---------- Input material

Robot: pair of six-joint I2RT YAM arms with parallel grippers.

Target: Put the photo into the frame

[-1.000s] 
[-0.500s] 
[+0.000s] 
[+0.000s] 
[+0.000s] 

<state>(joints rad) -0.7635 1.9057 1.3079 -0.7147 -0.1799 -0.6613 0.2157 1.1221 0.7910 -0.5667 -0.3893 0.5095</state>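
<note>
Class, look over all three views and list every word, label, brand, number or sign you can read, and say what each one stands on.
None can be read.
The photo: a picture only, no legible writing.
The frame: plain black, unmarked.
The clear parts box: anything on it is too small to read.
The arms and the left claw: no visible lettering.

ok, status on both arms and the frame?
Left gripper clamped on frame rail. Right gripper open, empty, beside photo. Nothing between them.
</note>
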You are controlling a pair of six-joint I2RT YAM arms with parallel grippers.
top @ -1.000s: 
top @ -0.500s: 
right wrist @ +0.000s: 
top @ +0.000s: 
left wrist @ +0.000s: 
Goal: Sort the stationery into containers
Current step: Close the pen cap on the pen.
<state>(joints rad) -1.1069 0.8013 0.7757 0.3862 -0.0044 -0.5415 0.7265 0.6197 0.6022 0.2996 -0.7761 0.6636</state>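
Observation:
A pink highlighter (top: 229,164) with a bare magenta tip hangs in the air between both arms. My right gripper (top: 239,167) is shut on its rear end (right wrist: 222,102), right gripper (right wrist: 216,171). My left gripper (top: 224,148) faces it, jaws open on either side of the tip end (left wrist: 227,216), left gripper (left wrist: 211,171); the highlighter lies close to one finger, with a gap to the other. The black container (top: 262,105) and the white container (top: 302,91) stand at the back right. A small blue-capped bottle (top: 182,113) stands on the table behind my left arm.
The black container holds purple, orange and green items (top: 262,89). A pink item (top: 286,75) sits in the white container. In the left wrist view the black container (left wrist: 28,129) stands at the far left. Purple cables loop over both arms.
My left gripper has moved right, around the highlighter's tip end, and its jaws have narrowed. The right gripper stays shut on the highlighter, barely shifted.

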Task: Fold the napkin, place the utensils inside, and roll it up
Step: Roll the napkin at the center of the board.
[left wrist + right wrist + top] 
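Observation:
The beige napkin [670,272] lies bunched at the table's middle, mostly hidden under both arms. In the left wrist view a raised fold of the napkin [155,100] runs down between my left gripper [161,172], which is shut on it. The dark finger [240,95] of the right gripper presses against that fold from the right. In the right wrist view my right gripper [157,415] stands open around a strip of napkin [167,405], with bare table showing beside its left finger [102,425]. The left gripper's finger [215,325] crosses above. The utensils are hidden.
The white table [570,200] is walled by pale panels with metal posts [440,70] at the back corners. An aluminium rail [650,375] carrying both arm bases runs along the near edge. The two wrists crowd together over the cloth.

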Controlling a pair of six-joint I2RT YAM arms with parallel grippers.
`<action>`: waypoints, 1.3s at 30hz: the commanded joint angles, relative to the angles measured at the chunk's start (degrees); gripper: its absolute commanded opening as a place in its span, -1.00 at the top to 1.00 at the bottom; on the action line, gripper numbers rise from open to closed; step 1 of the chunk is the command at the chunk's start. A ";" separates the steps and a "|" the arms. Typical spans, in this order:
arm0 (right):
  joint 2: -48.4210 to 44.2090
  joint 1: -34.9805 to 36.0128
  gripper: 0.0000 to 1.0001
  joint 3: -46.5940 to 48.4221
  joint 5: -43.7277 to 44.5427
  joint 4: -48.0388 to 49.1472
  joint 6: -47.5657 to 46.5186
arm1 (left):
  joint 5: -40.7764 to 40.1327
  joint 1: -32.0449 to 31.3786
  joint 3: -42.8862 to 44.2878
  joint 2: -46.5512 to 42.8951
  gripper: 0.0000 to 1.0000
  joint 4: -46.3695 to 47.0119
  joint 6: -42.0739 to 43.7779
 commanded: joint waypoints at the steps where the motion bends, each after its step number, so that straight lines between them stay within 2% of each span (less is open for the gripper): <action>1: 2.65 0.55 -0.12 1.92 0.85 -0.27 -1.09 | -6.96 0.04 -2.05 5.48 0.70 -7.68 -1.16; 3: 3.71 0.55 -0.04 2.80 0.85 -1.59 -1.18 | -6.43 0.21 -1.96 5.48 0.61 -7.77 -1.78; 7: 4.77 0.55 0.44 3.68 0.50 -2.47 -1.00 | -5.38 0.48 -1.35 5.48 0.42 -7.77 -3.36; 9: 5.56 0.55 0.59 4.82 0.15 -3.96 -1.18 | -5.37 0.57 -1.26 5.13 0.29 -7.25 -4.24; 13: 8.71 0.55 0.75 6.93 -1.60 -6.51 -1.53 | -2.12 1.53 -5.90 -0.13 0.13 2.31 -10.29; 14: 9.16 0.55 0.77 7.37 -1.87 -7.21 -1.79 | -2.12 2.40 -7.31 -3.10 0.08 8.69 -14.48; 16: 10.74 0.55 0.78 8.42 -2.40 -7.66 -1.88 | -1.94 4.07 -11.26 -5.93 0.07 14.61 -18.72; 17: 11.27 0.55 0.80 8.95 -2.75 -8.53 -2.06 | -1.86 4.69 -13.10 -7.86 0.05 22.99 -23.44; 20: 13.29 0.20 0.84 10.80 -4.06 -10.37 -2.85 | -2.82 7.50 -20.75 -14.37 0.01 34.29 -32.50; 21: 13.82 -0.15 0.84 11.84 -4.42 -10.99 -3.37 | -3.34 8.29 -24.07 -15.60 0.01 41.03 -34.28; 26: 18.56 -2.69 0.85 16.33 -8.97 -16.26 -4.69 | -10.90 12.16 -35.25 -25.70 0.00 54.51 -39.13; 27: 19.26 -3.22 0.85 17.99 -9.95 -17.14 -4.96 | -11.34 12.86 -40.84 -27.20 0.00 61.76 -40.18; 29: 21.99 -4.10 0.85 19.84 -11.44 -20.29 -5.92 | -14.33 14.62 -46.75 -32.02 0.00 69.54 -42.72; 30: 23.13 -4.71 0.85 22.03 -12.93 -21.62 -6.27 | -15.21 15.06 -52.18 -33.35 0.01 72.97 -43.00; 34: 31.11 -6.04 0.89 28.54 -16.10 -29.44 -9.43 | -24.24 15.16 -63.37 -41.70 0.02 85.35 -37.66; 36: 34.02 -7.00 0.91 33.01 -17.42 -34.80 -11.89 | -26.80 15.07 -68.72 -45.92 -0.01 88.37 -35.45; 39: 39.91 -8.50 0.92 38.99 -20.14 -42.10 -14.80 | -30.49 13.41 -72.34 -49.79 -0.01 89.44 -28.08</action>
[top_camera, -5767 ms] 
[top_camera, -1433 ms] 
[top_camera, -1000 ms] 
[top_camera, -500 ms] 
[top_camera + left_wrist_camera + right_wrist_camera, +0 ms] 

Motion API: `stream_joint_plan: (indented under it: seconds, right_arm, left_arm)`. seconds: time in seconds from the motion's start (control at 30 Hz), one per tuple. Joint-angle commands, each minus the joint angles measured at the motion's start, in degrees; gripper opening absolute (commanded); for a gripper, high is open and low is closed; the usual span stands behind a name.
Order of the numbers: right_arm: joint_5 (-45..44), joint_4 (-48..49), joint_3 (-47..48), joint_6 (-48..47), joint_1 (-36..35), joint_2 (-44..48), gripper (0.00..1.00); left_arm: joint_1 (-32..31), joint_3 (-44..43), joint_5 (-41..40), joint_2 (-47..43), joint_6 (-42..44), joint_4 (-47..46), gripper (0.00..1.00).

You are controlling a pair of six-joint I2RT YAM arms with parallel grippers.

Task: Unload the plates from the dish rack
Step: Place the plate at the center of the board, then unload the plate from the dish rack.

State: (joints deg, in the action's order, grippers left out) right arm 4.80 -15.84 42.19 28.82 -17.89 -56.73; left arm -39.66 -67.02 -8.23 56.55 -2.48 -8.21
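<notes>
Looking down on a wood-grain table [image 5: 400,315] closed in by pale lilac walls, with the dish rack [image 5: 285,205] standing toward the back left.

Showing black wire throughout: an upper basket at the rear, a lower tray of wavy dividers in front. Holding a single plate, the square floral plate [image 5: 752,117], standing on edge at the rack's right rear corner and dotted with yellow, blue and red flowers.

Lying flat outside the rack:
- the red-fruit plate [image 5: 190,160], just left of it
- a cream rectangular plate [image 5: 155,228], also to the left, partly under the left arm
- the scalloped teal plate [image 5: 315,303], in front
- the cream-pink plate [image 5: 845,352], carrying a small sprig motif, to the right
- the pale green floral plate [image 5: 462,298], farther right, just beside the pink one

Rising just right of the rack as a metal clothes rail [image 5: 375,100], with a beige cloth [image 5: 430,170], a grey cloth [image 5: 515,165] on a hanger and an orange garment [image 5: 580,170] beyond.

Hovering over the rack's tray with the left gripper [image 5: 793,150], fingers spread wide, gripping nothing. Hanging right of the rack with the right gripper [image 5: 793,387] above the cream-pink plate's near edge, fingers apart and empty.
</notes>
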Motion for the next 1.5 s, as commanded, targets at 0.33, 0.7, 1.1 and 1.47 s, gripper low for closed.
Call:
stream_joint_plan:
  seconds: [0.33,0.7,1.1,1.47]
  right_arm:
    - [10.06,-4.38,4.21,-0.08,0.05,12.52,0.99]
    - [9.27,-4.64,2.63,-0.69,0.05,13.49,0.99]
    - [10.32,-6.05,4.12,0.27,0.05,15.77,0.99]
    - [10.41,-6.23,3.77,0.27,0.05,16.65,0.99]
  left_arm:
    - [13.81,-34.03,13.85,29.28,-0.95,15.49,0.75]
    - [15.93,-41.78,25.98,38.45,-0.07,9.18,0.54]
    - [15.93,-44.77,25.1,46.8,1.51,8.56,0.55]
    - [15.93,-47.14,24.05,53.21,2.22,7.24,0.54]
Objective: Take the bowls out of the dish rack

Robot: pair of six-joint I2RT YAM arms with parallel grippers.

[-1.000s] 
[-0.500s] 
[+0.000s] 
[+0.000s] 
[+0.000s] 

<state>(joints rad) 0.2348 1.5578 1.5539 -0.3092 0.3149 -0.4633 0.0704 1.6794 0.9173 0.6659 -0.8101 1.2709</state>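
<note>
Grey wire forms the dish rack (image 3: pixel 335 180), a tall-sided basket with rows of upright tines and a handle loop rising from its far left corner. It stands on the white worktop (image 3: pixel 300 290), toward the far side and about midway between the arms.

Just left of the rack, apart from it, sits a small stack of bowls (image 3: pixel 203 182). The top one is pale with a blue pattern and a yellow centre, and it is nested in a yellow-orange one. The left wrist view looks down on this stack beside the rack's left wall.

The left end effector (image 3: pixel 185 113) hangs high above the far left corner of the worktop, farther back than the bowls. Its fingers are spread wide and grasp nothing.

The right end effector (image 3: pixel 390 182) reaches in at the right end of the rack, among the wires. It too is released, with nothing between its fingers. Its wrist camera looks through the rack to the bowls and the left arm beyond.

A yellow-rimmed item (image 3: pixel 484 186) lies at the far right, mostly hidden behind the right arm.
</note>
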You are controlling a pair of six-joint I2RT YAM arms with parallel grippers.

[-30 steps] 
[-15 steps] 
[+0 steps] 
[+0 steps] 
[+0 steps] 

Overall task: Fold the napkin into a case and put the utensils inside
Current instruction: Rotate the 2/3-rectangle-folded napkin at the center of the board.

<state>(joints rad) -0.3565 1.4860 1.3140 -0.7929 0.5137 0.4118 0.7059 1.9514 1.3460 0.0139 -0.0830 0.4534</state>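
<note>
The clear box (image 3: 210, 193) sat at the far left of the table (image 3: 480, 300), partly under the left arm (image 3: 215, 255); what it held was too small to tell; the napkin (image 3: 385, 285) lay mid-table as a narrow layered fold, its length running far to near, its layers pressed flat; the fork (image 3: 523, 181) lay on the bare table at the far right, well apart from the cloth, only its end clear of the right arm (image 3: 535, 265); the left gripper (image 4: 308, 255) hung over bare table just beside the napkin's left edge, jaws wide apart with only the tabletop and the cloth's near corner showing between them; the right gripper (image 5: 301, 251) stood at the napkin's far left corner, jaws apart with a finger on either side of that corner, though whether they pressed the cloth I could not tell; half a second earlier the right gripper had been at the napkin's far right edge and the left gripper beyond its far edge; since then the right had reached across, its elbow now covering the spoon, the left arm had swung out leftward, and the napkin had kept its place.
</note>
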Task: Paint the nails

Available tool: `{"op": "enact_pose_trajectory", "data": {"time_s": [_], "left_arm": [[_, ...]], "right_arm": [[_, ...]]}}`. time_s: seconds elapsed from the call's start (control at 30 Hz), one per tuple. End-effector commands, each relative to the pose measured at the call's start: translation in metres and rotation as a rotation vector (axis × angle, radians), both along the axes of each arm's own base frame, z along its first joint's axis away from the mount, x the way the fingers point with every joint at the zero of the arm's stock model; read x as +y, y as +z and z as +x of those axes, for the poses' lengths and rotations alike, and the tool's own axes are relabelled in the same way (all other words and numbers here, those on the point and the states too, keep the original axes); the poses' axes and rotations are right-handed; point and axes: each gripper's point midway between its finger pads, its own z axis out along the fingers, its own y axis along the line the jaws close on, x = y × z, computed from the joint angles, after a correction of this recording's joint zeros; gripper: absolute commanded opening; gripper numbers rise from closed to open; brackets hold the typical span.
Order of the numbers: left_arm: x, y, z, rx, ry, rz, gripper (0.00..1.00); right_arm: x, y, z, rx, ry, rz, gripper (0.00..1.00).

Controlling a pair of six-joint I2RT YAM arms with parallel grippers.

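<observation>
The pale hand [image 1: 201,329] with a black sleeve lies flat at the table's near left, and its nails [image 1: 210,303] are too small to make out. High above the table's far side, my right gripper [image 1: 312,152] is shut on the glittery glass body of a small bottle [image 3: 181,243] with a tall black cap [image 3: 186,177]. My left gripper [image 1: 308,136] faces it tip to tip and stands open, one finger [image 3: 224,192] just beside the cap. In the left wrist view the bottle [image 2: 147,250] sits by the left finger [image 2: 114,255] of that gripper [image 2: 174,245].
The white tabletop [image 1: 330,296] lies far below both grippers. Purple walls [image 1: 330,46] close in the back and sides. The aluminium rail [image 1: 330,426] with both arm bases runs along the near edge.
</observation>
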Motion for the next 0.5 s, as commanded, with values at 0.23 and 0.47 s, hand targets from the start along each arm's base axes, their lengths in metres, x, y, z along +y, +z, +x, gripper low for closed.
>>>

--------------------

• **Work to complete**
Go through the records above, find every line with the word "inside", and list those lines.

• **Expected answer**
Task: Fold the napkin, place the utensils inside, and roll it up
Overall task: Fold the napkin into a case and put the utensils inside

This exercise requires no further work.